• [Your goal]
Return the data below exactly, but only from the line containing "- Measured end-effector" through the line containing "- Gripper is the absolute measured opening", with both of those lines included.

::::

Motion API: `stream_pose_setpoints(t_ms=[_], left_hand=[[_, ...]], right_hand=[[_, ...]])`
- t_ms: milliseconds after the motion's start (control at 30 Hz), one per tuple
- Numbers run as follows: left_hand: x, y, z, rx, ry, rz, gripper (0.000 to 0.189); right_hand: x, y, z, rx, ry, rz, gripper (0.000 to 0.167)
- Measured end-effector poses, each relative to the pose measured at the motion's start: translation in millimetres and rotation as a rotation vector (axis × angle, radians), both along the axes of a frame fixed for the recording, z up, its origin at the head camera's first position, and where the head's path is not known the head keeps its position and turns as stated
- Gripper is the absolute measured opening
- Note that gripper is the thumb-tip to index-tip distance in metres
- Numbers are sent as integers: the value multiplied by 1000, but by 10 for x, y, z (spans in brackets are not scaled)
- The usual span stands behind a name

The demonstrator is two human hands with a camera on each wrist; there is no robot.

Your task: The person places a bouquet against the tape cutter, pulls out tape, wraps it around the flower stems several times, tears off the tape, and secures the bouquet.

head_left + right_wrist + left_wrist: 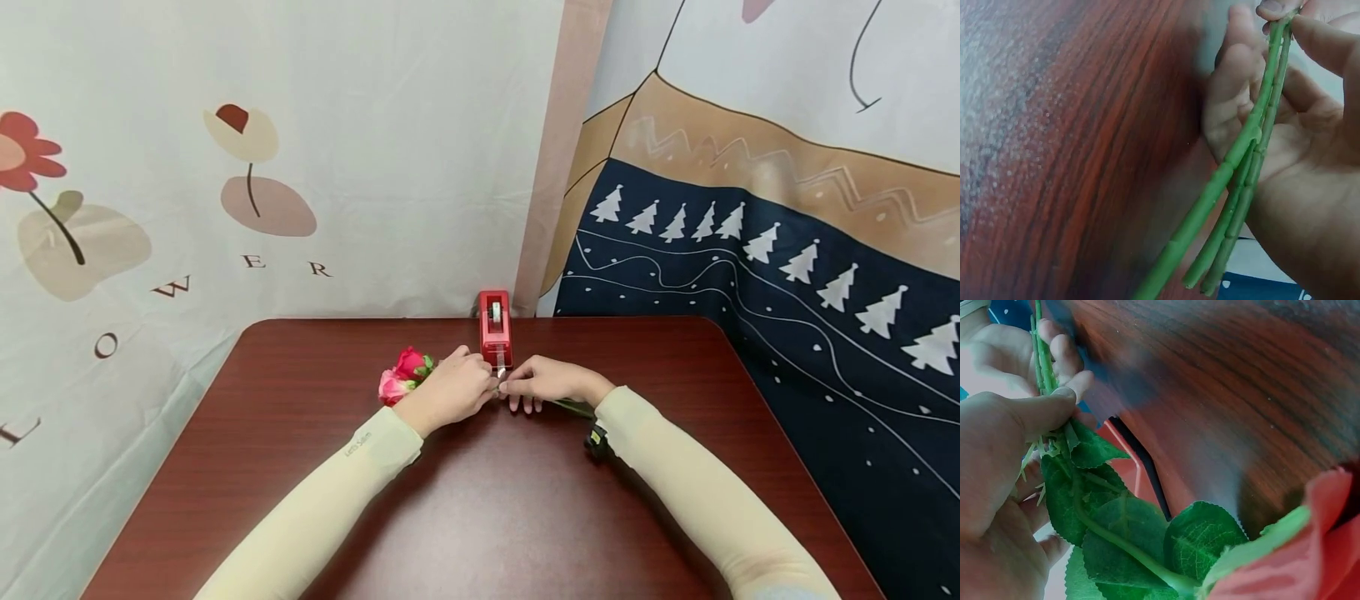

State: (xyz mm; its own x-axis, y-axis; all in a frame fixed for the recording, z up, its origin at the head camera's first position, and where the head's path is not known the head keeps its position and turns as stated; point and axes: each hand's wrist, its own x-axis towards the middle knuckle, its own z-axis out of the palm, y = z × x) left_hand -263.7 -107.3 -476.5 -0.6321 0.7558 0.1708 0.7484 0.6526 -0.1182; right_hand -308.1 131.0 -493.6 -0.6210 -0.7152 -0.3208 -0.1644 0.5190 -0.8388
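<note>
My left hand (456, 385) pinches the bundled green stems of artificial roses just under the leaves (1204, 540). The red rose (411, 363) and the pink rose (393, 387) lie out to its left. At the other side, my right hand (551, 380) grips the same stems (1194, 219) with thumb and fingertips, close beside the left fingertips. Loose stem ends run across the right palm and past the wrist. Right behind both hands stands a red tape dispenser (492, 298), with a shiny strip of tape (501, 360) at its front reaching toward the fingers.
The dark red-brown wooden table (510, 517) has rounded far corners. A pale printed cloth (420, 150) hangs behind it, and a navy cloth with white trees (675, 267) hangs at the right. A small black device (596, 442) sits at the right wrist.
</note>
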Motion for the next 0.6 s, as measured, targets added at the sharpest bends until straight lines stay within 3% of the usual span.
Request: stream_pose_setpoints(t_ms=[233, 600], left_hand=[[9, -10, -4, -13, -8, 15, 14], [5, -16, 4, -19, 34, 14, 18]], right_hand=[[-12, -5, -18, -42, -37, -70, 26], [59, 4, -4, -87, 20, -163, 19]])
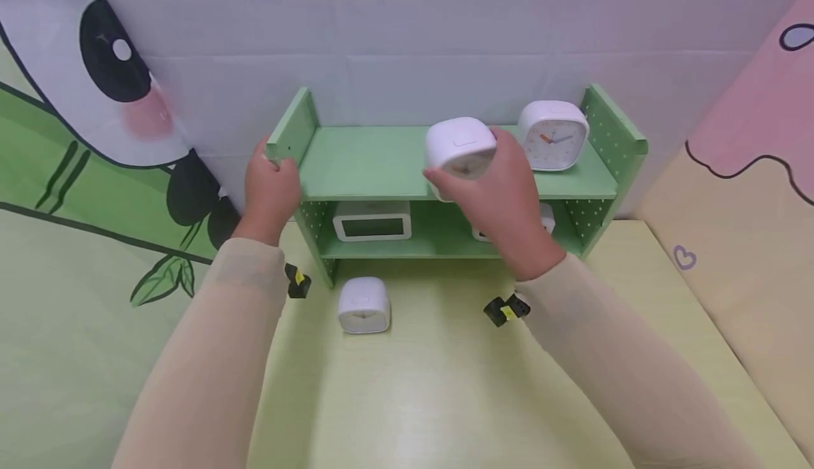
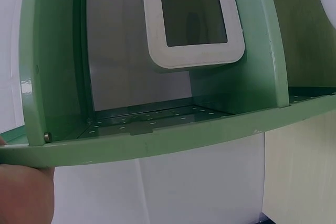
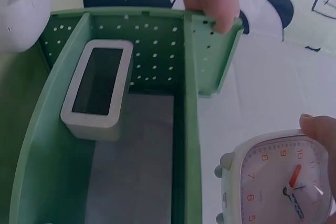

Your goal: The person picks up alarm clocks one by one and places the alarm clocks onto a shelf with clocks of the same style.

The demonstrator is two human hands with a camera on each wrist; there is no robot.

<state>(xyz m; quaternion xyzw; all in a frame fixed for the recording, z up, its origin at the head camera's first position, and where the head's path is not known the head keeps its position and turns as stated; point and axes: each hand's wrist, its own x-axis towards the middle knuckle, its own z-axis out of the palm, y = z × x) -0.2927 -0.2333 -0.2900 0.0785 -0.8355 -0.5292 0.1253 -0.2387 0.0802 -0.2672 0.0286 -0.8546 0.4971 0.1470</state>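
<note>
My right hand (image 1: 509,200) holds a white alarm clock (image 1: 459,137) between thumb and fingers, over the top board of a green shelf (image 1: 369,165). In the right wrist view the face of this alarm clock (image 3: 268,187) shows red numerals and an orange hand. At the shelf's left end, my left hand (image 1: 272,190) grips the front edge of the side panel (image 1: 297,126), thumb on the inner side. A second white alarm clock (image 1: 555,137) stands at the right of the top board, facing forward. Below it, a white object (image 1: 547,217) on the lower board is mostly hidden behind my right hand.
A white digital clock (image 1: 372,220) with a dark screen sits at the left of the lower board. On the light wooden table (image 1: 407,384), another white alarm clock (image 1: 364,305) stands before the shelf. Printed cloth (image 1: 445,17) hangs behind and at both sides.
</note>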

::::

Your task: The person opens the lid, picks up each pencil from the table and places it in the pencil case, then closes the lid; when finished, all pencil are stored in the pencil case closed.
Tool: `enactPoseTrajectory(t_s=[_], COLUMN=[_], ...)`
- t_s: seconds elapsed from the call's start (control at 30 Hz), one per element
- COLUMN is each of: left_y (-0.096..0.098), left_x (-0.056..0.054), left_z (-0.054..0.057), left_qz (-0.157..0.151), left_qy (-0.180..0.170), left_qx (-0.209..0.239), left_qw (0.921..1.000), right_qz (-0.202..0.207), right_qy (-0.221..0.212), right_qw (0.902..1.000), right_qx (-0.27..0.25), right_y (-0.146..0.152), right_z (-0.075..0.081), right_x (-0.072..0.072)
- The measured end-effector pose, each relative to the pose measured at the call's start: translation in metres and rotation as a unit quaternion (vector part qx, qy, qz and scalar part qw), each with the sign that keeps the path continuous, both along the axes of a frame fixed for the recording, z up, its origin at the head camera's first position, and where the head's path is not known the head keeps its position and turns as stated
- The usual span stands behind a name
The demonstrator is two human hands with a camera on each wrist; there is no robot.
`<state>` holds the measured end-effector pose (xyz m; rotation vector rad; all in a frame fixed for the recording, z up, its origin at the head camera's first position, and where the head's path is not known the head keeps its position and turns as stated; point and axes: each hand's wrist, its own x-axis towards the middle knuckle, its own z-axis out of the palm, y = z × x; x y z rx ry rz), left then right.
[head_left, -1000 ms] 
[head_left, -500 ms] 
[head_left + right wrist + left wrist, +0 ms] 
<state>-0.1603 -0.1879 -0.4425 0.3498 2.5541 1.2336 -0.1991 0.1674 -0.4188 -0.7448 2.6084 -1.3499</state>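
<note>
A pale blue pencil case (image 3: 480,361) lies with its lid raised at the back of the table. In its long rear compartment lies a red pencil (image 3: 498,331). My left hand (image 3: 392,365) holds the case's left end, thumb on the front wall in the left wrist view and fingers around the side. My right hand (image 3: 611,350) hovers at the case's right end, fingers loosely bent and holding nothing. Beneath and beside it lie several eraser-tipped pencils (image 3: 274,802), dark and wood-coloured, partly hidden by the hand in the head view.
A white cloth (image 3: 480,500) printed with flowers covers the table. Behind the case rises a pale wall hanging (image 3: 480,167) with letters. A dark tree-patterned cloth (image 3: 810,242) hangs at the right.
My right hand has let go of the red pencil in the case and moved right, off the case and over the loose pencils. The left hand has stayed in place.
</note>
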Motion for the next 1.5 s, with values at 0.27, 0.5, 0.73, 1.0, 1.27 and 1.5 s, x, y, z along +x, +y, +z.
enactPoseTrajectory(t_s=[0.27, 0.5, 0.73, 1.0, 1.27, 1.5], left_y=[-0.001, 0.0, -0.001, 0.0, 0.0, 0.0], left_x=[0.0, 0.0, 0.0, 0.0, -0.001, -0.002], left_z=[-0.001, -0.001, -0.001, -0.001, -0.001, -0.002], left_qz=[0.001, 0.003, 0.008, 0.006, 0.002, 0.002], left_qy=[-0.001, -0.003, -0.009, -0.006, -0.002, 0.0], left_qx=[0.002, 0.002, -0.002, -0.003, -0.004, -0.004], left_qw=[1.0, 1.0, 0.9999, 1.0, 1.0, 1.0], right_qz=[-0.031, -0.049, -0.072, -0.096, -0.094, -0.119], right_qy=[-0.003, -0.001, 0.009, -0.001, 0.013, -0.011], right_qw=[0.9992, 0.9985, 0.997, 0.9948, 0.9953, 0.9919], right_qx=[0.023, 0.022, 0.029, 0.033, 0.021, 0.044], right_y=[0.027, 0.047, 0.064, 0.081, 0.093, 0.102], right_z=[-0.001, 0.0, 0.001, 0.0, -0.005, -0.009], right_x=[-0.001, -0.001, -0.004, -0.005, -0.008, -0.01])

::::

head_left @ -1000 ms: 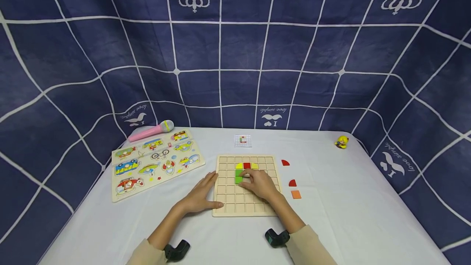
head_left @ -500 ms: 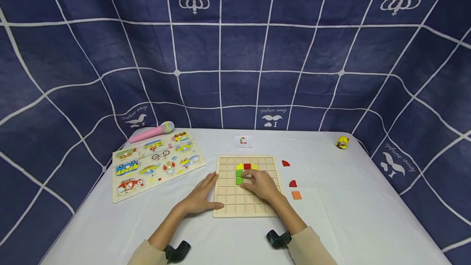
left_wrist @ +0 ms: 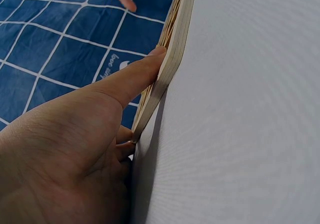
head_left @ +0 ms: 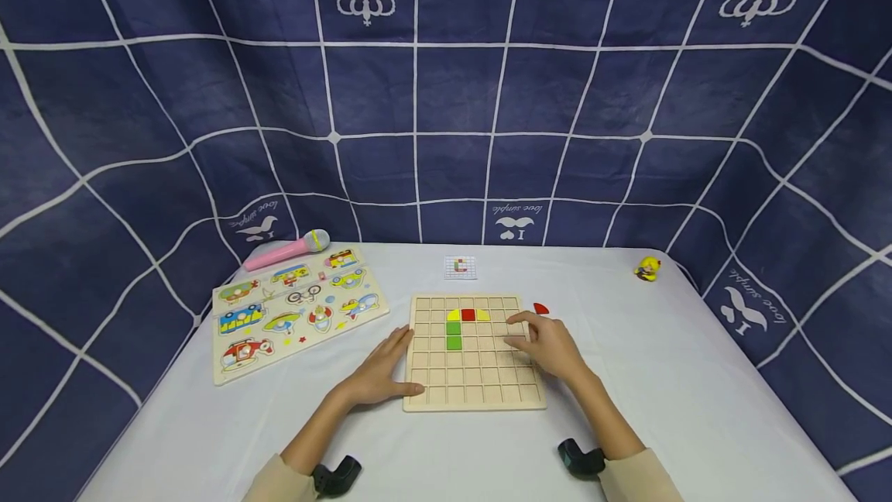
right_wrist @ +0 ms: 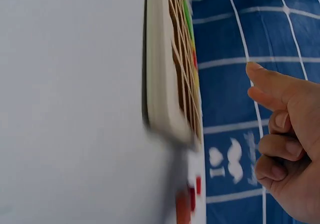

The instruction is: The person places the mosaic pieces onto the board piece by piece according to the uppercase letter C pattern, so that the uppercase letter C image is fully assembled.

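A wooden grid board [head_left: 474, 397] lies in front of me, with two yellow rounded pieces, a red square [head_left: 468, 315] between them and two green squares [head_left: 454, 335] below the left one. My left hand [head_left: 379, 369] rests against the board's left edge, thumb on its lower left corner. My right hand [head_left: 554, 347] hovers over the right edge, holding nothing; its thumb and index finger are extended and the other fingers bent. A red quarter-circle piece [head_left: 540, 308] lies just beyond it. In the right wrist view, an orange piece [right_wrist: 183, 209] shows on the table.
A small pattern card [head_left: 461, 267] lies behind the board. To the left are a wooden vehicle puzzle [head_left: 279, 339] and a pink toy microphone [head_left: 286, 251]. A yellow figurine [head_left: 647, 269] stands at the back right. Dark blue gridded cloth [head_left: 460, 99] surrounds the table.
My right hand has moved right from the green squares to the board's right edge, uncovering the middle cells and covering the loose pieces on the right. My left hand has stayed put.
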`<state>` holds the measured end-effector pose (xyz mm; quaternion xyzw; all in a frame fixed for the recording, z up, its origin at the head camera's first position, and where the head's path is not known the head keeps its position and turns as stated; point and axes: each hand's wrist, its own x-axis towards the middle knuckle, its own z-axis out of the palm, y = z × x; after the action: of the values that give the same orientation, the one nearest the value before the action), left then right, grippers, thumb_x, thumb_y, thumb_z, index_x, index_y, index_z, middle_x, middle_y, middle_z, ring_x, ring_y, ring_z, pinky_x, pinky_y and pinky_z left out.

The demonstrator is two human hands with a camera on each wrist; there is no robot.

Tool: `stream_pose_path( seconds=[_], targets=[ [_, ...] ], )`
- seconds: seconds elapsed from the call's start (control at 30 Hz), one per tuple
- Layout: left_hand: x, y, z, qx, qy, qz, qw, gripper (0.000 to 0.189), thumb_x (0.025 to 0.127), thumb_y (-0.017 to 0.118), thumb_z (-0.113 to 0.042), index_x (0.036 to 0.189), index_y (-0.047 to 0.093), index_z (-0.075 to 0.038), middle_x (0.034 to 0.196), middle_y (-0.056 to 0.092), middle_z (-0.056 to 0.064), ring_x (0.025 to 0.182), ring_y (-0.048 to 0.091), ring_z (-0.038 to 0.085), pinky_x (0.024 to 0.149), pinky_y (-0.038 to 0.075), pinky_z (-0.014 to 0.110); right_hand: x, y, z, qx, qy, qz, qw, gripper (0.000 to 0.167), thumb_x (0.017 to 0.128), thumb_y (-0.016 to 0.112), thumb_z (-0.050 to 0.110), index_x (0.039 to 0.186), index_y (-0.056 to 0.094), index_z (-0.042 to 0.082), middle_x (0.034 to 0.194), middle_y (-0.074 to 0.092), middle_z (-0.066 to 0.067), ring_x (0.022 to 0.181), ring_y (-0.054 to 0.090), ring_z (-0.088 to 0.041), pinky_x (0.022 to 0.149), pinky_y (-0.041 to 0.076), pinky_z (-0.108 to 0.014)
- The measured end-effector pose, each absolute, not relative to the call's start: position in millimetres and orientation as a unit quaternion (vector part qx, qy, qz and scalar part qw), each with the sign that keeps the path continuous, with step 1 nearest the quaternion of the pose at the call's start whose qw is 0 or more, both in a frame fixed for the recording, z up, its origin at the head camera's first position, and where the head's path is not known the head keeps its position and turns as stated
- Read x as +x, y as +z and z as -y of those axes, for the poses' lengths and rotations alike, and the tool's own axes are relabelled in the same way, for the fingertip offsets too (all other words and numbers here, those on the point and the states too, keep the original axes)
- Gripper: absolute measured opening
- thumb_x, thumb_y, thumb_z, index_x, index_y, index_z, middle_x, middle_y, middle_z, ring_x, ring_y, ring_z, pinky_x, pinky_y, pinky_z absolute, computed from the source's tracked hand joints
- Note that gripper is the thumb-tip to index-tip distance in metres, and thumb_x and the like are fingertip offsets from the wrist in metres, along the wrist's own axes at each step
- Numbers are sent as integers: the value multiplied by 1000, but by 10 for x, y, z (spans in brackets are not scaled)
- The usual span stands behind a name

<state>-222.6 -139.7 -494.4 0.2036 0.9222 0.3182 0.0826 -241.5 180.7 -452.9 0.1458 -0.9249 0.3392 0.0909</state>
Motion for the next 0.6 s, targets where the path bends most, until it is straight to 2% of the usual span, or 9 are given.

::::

• [Output]
- Measured end-effector poses, each relative to the pose measured at the motion's start: translation in millimetres and rotation as a rotation vector (axis × angle, radians), both along the axes of a frame fixed for the recording, z up, its origin at the head camera's first position, and where the head's path is not known the head keeps its position and turns as stated
- Gripper is the absolute measured opening

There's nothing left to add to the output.